‘Holy Rollers’ Documentary Portrays Christians as Blackjack Pros

While flipping through my Netflix the other day, I came across something very interesting – something I’d never heard of before – an independent documentary film by the name of Holy Rollers: The True Story of Card Counting Christians. Any event that involves throwing religious fanatics and gamblers into a co-ed pit is high on my to-do list! Though I’ll admit, it isn’t exactly what I was expecting.

Holy Rollers is a documentary by director Bryan Storkel that portrays a group of Christians who use card counting skills to play blackjack. These aren’t just Sunday church goers, but pastors as well. Considered to be the best funded blackjack team in the world, these guys (and gal) mean business, and they don’t mind doing God’s handiwork within the sullied walls of a den of inequity when the outcome glorifies of the Lord Almighty.

Based in Seattle, this dutiful squad of blackjack specialists call themselves the Church Team. They stuff their pockets with tens of thousands of dollars before each blackjack session, no worries that another member of the group may take a stack of cash and run. They trust one another. They are on a mission for God. And they are ostensibly good at what they do.

For those of you who have seen the similarly themed Blockbuster film ‘21’, there isn’t much these movies have in common outside of blackjack card counting. The MIT members of the 21 team were all absurdly intelligent college students. The Church Team pulls off the same card counting tactics, while the majority of its members have yet to finish, if even start, college.

Star of the film Ben Crawford is co-founder of the Christian blackjack team. He started learning to count cards after reading an eye-opening novel entitled “How to Make $100,000 a Year Gambling for a Living”. For Crawford, it was never meant to be anything more than “a fun summer. I never thought it would become a business,” he said.

The most intriguing factor about the team is that there was never any sign of greed involved. They could win or lose as much as $40,000 in a single day without batting an eyelash. No one got to keep their individual winnings. The money would be continuously pooled between the group until they had earned $100,000, at which time it was divvied up among them and the whole process started over.

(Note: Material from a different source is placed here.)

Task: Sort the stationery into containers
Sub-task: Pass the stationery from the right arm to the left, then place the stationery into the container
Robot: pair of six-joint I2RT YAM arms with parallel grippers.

The Church Team disbanded last year – likely the reason they agreed to make a documentary, revealing their identities and intentions to Las Vegas. They had collectively pocketed $3.2 million from their blackjack play and decided it was time to go their separate ways, peruse new righteous paths.

For Ben Crawford and Colin Jones, leader of the Church Team, their path didn’t waver by much. They continue to play blackjack for money and have established another source of income by way of a website called Blackjack Apprenticeship. On the website, visitors can watch free educational blackjack videos, purchase their new e-book “The 29-Minute Card Counting Book” for $9.99 or go so far as to join their card counting boot camp for an enrollment fee of $1,499.

After the film’s release in 2011, director Bryan Storkel has found himself working on another documentary of spiritual nature, ‘Fight Church’. This time, ministries train pew-warmers in the violent sport of mixed martial arts.